Auf einer Rettungsstation an den Großen Seen Nordamerikas stellte der diensthabende Kapitän an einen neuen Untergebenen die Frage: „Worin besteht Ihre erste Pflicht, wenn Sie auf der Landungsbrücke stehen und einen Mann im Wasser sehen, der allem Anscheine nach am Ertrinken ist?” „Ich würde sofort zur Rettung hinschwimmen”, war die rasche Antwort. „Das wäre verkehrt”, erwiderte der Offizier. „Sie müßten zunächst Ihre Schuhe ausziehen, sich aller unnötigen Kleidung entledigen und jedes noch übrige Kleidungsstück lockern, das im Wasser sackartig aufschwellen könnte. Wenn Sie selbst in Ihren Bewegungen gehindert sind, können Sie einem andern, der in der Not ist, keine Hilfe leisten.”
Sodann fragte der Offizier den Neuling nach seiner zweiten Pflicht, erhielt jedoch auf diese Frage keine Antwort. „Der Rettende muß, wenn er auf Rufweite ist, dem Ertrinkenden in befehlendem Tone zurufen, er solle keine Angst haben, denn es sei Hilfe nahe”, erklärte der Offizier. „Überdies”, fuhr er fort, „dürfen Sie sich niemals einem Menschen nähern, der in seiner Angst um sich schlägt, denn unter solchen Umständen hätte der Helfer wie der Ertrinkende nur wenig Aussicht auf Rettung. Warten Sie, bis der Mensch erschöpft ist, seien Sie aber zur Stelle, ehe er sinkt, um ihn fassen zu können.”

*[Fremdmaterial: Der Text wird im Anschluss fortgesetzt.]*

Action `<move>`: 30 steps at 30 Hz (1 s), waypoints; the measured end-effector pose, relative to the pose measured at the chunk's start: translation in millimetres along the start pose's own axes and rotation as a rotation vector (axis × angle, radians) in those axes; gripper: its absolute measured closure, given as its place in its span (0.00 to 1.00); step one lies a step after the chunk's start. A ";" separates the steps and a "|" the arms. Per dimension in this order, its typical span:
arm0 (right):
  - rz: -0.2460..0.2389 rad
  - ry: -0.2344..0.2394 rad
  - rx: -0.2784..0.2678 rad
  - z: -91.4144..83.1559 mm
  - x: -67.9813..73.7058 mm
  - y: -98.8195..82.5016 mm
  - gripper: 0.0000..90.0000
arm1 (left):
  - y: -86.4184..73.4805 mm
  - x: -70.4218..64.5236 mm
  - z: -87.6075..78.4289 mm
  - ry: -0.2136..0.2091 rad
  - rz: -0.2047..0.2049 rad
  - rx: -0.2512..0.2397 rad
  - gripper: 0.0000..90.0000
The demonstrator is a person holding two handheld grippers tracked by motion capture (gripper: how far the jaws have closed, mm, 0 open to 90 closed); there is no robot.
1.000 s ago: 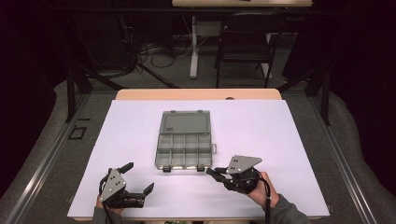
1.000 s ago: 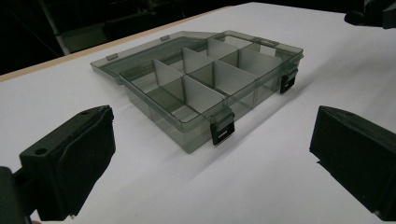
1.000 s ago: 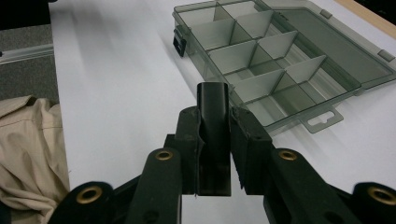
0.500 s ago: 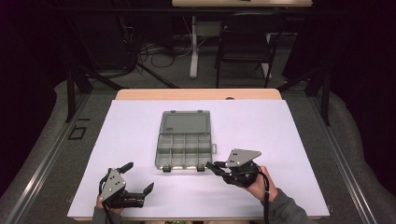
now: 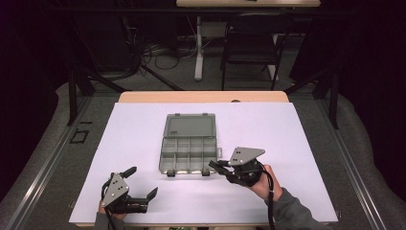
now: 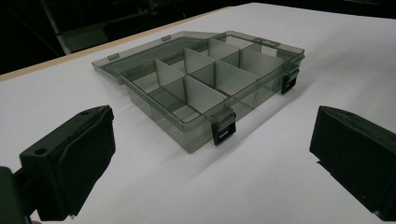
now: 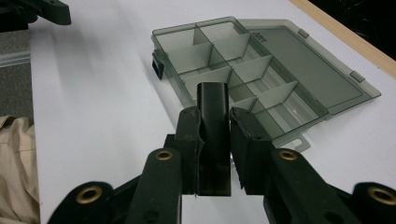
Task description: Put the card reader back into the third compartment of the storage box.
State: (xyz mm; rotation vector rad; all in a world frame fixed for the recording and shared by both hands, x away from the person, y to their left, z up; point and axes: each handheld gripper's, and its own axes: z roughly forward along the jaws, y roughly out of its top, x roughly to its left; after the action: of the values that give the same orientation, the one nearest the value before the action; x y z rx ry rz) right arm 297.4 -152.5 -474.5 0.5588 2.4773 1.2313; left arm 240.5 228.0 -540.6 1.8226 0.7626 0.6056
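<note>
A smoky-grey clear compartment box (image 5: pixel 187 154) lies on the white table sheet (image 5: pixel 287 143) with its lid (image 5: pixel 189 126) folded back flat; its cells look empty. My right gripper (image 5: pixel 216 166) is beside the box's near right corner, shut on a black oblong piece (image 7: pixel 213 100) that stands up between the pads, over the box's (image 7: pixel 243 65) near cells. My left gripper (image 5: pixel 140 182) rests near the table's front left with its jaws wide apart and nothing between them. In the left gripper view the box (image 6: pixel 210 77) lies ahead of that gripper (image 6: pixel 212 156), its black latches facing it.
The sheet has bare room left, right and behind the box. A wooden table edge (image 5: pixel 203 97) runs along the back. Beyond it are a dark chair (image 5: pixel 251 48), a table leg and floor cables. A beige sleeve (image 7: pixel 14 158) sits at the left of the right gripper view.
My right gripper has edged a little left and forward toward the box's near right corner, still holding the black piece. The left gripper has stayed put.
</note>
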 end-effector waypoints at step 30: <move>-0.005 -0.037 -0.002 16.5 -22.7 29.8 0.81 | -0.1 0.4 -0.2 0.002 -0.004 -0.001 0.00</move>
State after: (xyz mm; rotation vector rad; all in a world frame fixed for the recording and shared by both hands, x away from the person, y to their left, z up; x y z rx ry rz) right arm 330.6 -135.5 -457.5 0.5688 2.4459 1.2102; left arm 240.6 228.5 -540.6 1.8187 0.7672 0.6050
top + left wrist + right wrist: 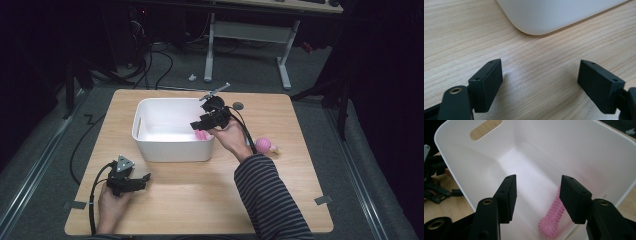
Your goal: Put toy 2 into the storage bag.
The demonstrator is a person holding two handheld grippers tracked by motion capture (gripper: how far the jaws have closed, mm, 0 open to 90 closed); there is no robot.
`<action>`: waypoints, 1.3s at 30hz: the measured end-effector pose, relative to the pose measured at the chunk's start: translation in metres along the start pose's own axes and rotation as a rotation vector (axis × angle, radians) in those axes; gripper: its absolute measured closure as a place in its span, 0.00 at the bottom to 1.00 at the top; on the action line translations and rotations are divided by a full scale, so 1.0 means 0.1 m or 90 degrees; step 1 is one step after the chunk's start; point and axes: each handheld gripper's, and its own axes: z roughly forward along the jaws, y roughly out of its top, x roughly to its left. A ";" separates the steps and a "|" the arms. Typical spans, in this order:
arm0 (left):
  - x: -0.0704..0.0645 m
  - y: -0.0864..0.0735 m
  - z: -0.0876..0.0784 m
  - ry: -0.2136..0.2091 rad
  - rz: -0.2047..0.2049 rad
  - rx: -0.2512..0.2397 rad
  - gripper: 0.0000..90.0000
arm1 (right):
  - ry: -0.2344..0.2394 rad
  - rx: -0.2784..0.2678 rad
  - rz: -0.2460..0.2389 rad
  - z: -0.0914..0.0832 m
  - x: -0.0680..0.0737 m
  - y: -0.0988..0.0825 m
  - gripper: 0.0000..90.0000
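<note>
1. Noted wooden table [200,200] with white bin [172,145] at about 11 o'clock from table centre, handle slot in its left end wall.
2. Found right gripper [200,124] held over the bin's right end, at 3 o'clock of the bin interior, pointing in from the rim. Jaws parted to a moderate gap, nothing between them in the right gripper view.
3. Saw pink spiky toy [552,220] lying on the bin floor against the near right wall, below and just past the right jaw; same pink patch just beside the gripper tips in the high view.
4. Recorded left gripper [142,179] at 7 o'clock on the table, low over the wood, in the left hand [111,205]. Jaws spread wide, empty; bare wood grain between them, bin's rounded corner [534,27] ahead at 12 o'clock.
5. Logged second pink spiky ball-shaped toy [264,145] on the table at 3 o'clock of the bin, just beyond the right forearm in its striped sleeve [267,195].
6. Observed metal-legged desk [250,35] on the floor beyond the table at 12 o'clock.
</note>
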 end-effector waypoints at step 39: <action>0.00 0.00 0.00 0.000 0.000 -0.001 0.23 | -0.110 -0.154 0.107 -1.13 -0.40 -1.07 0.47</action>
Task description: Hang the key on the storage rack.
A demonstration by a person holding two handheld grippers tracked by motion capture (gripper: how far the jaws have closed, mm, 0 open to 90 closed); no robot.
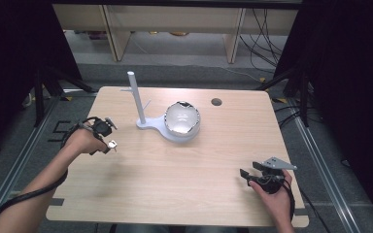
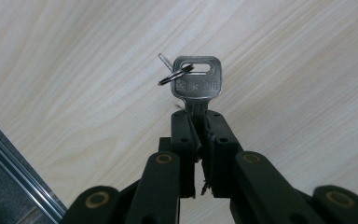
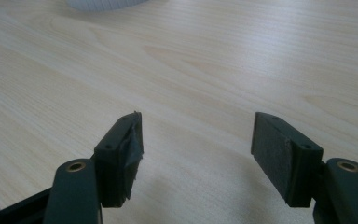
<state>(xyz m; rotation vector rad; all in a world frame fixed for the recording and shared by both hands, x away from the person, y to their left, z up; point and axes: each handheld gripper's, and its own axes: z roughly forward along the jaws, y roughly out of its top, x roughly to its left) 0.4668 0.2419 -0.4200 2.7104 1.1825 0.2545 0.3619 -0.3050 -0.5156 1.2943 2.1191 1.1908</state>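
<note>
- Left gripper view: my left gripper (image 2: pixel 199 140) has its jaws pinched tight on the blade of a key (image 2: pixel 196 80) — the head and its small ring (image 2: pixel 172 74) stick out past the tips, long axis in line with the jaws.
- In the high view that key (image 1: pixel 111 144) hangs over the table (image 1: pixel 175 174) near its left edge. The white stand (image 1: pixel 137 99) with its peg lies forward and to the right, the bowl (image 1: pixel 181 120) beside it, and my left hand is the nearer one.
- My right gripper (image 3: pixel 196 154) is wide open, holding nothing, low over bare wood at the near right.
- The key's blade is hidden between the pads — I can't judge how deep the grip goes.
</note>
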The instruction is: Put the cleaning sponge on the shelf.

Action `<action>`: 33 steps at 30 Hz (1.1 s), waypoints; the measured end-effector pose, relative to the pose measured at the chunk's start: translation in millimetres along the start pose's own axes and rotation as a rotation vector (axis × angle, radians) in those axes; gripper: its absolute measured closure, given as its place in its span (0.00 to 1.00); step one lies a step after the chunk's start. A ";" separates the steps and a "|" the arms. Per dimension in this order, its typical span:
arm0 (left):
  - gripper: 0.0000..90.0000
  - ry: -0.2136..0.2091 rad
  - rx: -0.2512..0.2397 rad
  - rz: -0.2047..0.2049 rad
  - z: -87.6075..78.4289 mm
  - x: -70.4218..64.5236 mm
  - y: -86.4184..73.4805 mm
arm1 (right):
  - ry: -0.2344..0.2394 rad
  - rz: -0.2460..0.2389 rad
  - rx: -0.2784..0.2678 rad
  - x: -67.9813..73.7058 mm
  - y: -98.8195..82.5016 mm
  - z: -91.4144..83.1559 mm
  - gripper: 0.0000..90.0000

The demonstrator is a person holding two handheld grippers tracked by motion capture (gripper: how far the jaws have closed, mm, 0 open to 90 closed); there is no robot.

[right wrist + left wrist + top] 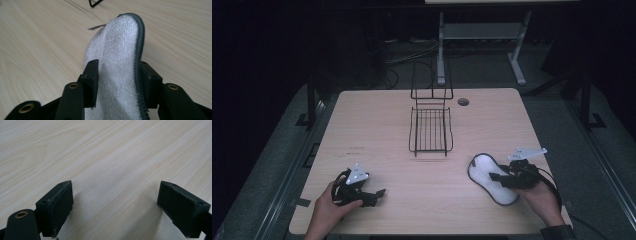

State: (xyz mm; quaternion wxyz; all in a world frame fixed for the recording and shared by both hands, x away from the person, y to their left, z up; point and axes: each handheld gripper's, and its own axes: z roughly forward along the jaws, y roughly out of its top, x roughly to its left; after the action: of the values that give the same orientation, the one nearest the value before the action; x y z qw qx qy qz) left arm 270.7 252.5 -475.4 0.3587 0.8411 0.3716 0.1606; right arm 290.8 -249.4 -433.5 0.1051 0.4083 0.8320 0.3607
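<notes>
High view: a pale wooden bench (377, 125) in a dark room, its surroundings hard to make out. A black wire rack (430, 129) stands at the middle of the bench toward the far edge, its basket holding nothing; a small round hole (463, 102) lies just right of it near the far edge. The left gripper (374, 195), held in the left hand (328, 206), rests near the near left corner. The right gripper (494, 176), held in the right hand (542, 197), sits near the near right corner over a white insole (486, 170) with a dark rim, whose near end the hand and gripper partly hide. Left gripper view: the two black fingers (56, 205) stand wide apart with bare bench between them, gripping nothing. Right gripper view: the fingers (91, 77) are closed on the insole (117, 62), one at each side; the insole bows upward between them, its near end cut off at the frame's bottom edge, and a corner of the wire rack (93, 3) is cut off at the top.
</notes>
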 end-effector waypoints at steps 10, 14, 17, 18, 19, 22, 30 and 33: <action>0.14 0.000 0.001 0.001 -0.1 0.1 0.0 | 0.030 -0.013 -0.044 4.3 3.9 -8.3 0.76; 0.14 0.000 0.000 0.000 0.0 0.0 0.0 | 0.034 -0.015 -0.063 7.0 5.6 -12.1 0.81; 0.14 0.000 0.000 0.000 0.0 0.0 0.0 | 0.028 -0.022 -0.062 9.1 6.9 -14.6 0.85; 0.14 0.000 0.000 0.000 0.0 0.0 0.0 | 0.026 -0.021 -0.060 9.7 7.3 -15.5 0.86; 0.14 0.000 0.001 0.004 -0.1 0.3 0.1 | 0.028 -0.028 -0.056 9.7 7.8 -15.9 0.87; 0.14 0.000 0.001 0.004 -0.1 0.2 0.1 | 0.028 -0.031 -0.053 9.5 8.1 -16.6 0.87; 0.14 0.001 0.000 0.001 0.0 0.1 0.0 | 0.027 -0.030 -0.060 9.1 9.5 -19.5 0.87; 0.14 0.000 -0.001 0.002 0.0 0.1 0.0 | 0.028 -0.039 -0.075 8.5 11.5 -20.8 0.87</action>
State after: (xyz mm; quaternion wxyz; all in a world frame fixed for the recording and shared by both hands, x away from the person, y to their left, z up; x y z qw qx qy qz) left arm 270.8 252.6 -475.3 0.3588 0.8414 0.3707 0.1611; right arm 282.5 -249.1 -409.7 0.1156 0.3829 0.8270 0.3950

Weisen diese Vorschriften nicht viel Ähnlichkeit auf mit der Pflicht des Christlichen Wissenschafters gegen seinen Mitbruder? Sollten wir uns nicht jederzeit von der Annahme, daß die Materie der Träger des Lebens sei oder daß es getrennt von Gott eine Macht oder ein Gemüt gebe, so frei machen können, daß, wenn wir einem Menschen zu Hilfe eilen, der scheinbar in den Fluten sterblicher Annahme untergeht, nichts in unserm Bewußtsein vorhanden ist, woran sich der Irrtum klammern und uns samt dem Hilfsbedürftigen unter die Oberfläche hinabziehen kann? Wenn wir vorbereitet sind, indem wir „den alten Menschen mit seinen Werken” ausgezogen haben (Kolosser 3, 9), dann wird wohl auch das Ergebnis für den Außenstehenden so wahrnehmbar sein, daß wir mit Zuversicht sprechen und dadurch den, dem wir helfen wollen, überzeugen können, daß er sich vor nichts zu fürchten braucht.